▸ Data shown
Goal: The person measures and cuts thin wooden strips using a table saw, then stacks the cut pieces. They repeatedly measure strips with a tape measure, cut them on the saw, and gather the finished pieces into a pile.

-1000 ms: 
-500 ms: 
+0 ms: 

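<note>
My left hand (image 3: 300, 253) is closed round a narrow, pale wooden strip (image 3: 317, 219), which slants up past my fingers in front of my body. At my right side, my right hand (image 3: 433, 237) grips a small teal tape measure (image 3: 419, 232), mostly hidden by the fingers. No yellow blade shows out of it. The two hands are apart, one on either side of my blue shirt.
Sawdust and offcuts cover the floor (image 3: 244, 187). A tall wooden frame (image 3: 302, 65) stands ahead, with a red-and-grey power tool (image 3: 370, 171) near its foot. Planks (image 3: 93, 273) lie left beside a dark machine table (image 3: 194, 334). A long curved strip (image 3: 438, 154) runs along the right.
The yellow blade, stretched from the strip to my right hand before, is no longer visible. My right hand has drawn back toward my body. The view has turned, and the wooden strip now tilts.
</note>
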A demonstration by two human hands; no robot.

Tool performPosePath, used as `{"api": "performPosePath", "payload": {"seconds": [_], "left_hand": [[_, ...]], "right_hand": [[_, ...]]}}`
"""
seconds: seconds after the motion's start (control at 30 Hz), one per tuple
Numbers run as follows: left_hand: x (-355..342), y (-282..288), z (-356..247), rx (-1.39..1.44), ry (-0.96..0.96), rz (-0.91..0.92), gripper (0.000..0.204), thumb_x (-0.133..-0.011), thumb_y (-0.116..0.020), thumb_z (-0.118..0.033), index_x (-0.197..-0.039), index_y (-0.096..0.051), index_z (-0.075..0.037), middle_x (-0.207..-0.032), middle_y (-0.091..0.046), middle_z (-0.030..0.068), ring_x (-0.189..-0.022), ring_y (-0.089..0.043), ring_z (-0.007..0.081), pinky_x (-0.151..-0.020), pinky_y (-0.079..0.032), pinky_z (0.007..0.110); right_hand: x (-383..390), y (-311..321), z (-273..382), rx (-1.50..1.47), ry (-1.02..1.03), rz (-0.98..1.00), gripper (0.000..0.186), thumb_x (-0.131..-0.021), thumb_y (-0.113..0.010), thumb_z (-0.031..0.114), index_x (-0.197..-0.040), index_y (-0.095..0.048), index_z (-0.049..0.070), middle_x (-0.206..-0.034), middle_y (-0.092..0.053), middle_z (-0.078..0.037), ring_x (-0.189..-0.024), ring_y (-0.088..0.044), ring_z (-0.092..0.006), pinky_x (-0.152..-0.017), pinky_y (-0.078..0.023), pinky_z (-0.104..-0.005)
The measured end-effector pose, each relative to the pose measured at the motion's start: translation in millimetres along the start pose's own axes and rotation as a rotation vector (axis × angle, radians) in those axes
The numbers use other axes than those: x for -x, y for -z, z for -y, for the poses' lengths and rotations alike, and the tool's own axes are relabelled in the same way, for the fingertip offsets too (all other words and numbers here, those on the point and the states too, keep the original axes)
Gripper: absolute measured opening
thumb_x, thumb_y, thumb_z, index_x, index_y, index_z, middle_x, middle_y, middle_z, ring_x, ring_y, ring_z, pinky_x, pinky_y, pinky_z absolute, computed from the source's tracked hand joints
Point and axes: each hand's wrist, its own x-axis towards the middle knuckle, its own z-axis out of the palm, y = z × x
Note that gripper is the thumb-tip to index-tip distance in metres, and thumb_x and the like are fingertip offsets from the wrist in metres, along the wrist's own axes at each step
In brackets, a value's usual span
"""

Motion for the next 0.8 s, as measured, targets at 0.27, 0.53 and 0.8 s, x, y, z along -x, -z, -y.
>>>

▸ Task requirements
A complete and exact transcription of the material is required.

▸ Solution
Goal: The person measures and cuts thin wooden strips using a table saw, then stacks the cut pieces. They repeatedly measure strips with a tape measure, cut them on the saw, and gather the finished pieces into a pile.

-1000 ms: 
-500 ms: 
+0 ms: 

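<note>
My left hand (image 3: 300, 253) is closed round a narrow, pale wooden strip (image 3: 317, 219), which slants up past my fingers in front of my body. At my right side, my right hand (image 3: 433, 237) grips a small teal tape measure (image 3: 419, 232), mostly hidden by the fingers. No yellow blade shows out of it. The two hands are apart, one on either side of my blue shirt.
Sawdust and offcuts cover the floor (image 3: 244, 187). A tall wooden frame (image 3: 302, 65) stands ahead, with a red-and-grey power tool (image 3: 370, 171) near its foot. Planks (image 3: 93, 273) lie left beside a dark machine table (image 3: 194, 334). A long curved strip (image 3: 438, 154) runs along the right.
The yellow blade, stretched from the strip to my right hand before, is no longer visible. My right hand has drawn back toward my body. The view has turned, and the wooden strip now tilts.
</note>
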A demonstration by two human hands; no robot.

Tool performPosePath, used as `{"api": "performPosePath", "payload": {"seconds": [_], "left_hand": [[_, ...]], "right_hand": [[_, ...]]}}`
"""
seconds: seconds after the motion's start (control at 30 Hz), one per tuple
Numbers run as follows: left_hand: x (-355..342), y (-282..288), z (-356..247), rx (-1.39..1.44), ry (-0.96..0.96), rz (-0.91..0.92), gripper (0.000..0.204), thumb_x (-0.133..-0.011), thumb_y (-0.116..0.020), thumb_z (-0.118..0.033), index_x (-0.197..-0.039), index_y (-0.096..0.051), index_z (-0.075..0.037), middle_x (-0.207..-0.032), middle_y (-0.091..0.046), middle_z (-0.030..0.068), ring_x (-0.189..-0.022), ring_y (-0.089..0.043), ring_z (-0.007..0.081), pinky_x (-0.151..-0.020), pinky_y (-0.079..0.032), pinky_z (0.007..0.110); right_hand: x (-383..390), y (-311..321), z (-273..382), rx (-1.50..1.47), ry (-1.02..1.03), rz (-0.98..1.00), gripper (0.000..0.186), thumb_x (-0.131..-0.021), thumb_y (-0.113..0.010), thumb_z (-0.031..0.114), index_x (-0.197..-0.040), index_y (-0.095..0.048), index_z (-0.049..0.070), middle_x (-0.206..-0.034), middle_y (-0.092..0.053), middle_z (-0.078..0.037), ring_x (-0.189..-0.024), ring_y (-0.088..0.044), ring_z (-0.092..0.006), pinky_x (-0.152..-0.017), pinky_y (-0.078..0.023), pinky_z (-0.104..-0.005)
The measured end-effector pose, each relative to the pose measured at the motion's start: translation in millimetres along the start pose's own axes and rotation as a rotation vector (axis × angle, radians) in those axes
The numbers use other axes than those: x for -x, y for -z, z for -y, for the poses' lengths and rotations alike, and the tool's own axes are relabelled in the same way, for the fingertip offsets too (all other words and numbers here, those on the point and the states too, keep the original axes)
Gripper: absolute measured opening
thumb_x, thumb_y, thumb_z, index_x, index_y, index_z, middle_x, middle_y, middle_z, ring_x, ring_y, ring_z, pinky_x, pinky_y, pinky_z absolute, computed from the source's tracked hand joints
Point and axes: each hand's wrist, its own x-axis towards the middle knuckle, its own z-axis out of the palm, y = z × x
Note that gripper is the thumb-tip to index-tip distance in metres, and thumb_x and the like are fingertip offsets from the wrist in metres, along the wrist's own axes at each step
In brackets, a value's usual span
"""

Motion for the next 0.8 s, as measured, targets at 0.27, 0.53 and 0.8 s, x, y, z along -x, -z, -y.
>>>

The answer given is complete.